/aws-eks-crac

Primary LanguageTypeScriptMIT No AttributionMIT-0

Reduce the startup time of Java applications running on Amazon EKS using CRaC

Introduction

In the last few years, application modernisation has become a focus area for organisations of different sizes and across industries to achieve business objectives like reduced time to market, improved cost efficiency, better customer experience, etc. Containers and containers orchestration platforms have been one of the key enablers for these modernisation initiatives. Many customers standardise on Kubernetes as a containers orchestration platform, and they use Amazon Elastic Kubernetes Service (Amazon EKS) to easily provision and manage Kubernetes clusters in the AWS cloud and on-premises data centres as well.

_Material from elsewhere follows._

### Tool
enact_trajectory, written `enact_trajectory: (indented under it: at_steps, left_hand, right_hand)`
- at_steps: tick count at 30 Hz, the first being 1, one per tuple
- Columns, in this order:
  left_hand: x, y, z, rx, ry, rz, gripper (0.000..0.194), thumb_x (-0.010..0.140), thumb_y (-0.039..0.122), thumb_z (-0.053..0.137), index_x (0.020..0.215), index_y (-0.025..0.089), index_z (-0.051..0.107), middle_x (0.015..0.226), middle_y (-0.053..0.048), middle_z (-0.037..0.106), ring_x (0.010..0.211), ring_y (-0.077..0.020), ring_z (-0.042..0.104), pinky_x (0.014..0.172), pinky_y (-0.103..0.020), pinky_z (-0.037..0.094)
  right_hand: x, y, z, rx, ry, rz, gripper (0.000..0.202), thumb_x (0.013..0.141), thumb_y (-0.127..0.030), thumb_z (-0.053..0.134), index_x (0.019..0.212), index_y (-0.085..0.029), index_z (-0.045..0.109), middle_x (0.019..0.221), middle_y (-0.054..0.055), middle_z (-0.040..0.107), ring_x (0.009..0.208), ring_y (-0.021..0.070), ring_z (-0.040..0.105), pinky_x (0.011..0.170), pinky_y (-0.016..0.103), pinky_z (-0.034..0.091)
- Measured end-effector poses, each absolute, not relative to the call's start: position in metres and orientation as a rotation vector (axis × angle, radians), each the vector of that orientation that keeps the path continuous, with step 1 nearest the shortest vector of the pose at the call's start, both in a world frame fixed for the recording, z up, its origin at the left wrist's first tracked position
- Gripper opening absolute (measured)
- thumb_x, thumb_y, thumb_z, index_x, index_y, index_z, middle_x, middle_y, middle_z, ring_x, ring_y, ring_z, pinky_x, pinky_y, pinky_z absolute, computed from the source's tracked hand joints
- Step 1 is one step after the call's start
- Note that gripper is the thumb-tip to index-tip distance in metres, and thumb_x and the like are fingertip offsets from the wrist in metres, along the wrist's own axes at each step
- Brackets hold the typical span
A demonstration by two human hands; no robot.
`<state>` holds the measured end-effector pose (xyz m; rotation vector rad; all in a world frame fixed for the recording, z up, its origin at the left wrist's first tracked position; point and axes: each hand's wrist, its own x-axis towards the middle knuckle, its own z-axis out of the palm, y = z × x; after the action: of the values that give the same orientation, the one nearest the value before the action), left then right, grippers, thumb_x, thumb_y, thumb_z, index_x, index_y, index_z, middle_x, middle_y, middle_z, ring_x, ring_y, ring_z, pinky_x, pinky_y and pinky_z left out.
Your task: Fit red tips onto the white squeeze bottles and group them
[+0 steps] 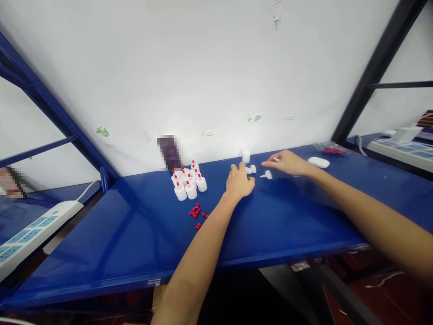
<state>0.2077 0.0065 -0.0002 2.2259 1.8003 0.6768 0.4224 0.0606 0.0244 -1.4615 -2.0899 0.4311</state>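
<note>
My left hand point(239, 181) is over the blue tabletop, its fingers curved and apart. Just beyond its fingertips stands a small white bottle point(246, 156). Beside those fingers lies a white nozzle cap point(252, 169), partly covered by the hand. My right hand point(284, 162) is closed, and a white tip, seemingly of another nozzle cap point(276, 159), pokes out between its fingers. Between the two hands, a loose nozzle cap point(269, 174) lies on its side. To the left, several white bottles point(191, 191) with red-tipped nozzles stand upright in a cluster.
Small red caps point(195, 211) are scattered left of my left forearm. A white rounded object point(318, 162) and a clear bag with red pieces point(333, 150) lie to the right. Power strips sit at the left point(40, 228) and right point(404, 151). A wall rises behind the blue table point(135, 243).
</note>
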Motion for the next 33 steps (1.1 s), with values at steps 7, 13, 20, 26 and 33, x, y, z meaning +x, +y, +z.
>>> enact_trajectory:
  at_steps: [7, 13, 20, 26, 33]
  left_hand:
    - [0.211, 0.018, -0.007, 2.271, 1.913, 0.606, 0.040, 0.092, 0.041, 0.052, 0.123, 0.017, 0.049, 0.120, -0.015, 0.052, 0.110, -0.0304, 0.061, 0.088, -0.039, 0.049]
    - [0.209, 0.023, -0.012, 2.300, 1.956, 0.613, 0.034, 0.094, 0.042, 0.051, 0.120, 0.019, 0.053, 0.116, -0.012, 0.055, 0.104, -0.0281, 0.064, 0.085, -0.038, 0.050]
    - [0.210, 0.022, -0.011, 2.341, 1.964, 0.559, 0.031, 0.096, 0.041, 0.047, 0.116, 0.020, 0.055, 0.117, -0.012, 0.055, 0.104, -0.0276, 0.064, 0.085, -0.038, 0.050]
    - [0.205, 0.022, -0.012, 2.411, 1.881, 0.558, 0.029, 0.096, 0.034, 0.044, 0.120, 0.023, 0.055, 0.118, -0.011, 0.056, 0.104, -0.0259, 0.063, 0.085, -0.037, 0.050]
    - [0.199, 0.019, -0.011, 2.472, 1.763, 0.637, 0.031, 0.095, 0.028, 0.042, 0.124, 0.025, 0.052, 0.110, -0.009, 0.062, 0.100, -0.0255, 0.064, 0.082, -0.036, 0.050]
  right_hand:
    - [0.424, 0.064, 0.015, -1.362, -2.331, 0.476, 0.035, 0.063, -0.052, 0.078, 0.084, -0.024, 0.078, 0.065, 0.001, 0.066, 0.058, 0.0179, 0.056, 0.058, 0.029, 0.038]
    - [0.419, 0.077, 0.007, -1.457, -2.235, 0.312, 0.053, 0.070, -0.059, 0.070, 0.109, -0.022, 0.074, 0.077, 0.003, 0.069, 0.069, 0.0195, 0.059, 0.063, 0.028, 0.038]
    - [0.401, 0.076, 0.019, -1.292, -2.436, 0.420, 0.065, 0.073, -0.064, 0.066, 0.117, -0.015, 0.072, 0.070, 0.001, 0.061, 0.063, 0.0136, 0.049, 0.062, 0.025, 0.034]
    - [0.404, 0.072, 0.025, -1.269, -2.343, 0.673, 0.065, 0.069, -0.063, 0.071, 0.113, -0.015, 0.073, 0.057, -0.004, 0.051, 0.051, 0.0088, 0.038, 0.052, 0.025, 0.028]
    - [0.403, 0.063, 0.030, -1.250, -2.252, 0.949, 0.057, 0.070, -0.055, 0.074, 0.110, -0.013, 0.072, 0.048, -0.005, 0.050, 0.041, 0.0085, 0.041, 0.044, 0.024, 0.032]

Many of the legacy applications being modernised are Java-based. Also, Java is one of the popular programming languages used for building new microservices leveraging frameworks like Spring Boot. Spinning up a new Java-based container sometimes suffer from extended startup time — the time needed for starting the underlying application server and various initialisation activities are usually the major contributors to that. Extended startup time means less responsiveness to scale out events — it also negatively impacts operational activities like worker nodes recycling where several containers are terminated and rescheduled on a new worker nodes at the same time and contend on resources.

CRaC (Coordinated Restore at Checkpoint) is an OpenJDK feature that provides a fast start and immediate performance for Java applications — it allows for starting a Java application and JVM from an image in a warmed-up form. The image is created from a running Java instance at arbitrary point of time ("checkpoint"). The start from the image ("restore") continues from the point when checkpoint was made.

In this sample implementation, we demonstrate how CRaC can be leveraged in a CI pipeline built using Amazon CodePipeline and Amazon CodeBuild to create a warmed-up container image of the application, then deploy it into Amazon EKS.

Solution

Architecture overview

The diagram below depicts the architecture of the sample implementation:

Architecture

The CI pipeline is extended to run the new version of the code, warm it up, capture a checkpoint using CRaC, and publish a container image with CRaC checkpoint files to the containers registry (Amazon ECR). The application is started on the target environment by restoring it from the checkpoint files rather than starting it from scratch leading to significant reduction in startup time, and elimination of the spike in compute resources consumption that is usually observed at Java applications startup time.

The flow is as follows:

  1. After the commit of a new version of the code, the CI pipeline on AWS CodePipeline checks out the source code
  2. A build run on AWS CodeBuild is initiated and performs the following:
    • Compiles the new version of the code producing a JAR file, and creates an image that contains the JAR file
    • Runs a container from the image with the application running inside
    • Warms up the application by sending traffic that simulate the traffic expected in the target environment, then capture a checkpoint
    • Creates an image that contains the JAR file and CRaC checkpoint files
    • Pushes the images to Amazon ECR
  3. K8s manifests that deploys the application are applied to Amazon EKS clusters that comprises that target environment. For comparison purposes, two deployments are created; one that points to the image without CRaC checkpoint files where the application is started from scratch, and the other deployment points to the image with CRaC checkpoint files where the application is started by restoring it from the captured checkpoint.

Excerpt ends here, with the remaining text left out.